» **What the task asks**
In the data below, the answer is the run of lines from the line containing "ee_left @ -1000" through the line containing "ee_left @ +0", both included; print it exactly and nothing else.

» **Given information**
-*-

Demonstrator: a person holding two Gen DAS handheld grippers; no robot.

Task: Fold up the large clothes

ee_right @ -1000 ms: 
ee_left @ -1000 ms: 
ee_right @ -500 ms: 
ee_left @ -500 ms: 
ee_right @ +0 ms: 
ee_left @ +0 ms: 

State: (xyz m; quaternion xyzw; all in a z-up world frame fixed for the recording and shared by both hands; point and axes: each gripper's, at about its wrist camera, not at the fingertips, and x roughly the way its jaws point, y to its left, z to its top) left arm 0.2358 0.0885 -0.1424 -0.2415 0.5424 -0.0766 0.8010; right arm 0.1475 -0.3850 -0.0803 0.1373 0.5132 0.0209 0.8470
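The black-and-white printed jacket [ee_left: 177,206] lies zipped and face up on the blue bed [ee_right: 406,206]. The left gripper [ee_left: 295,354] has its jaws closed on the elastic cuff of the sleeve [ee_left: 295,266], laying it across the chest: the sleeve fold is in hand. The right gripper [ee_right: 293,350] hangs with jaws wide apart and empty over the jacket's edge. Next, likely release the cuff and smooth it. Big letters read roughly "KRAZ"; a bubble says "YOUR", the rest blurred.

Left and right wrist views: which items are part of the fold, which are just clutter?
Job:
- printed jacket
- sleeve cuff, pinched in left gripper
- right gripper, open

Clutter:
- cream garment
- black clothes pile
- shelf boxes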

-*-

» **Result**
ee_left @ -1000 ms: 
ee_right @ -500 ms: 
ee_left @ -500 ms: 
ee_right @ +0 ms: 
ee_left @ +0 ms: 

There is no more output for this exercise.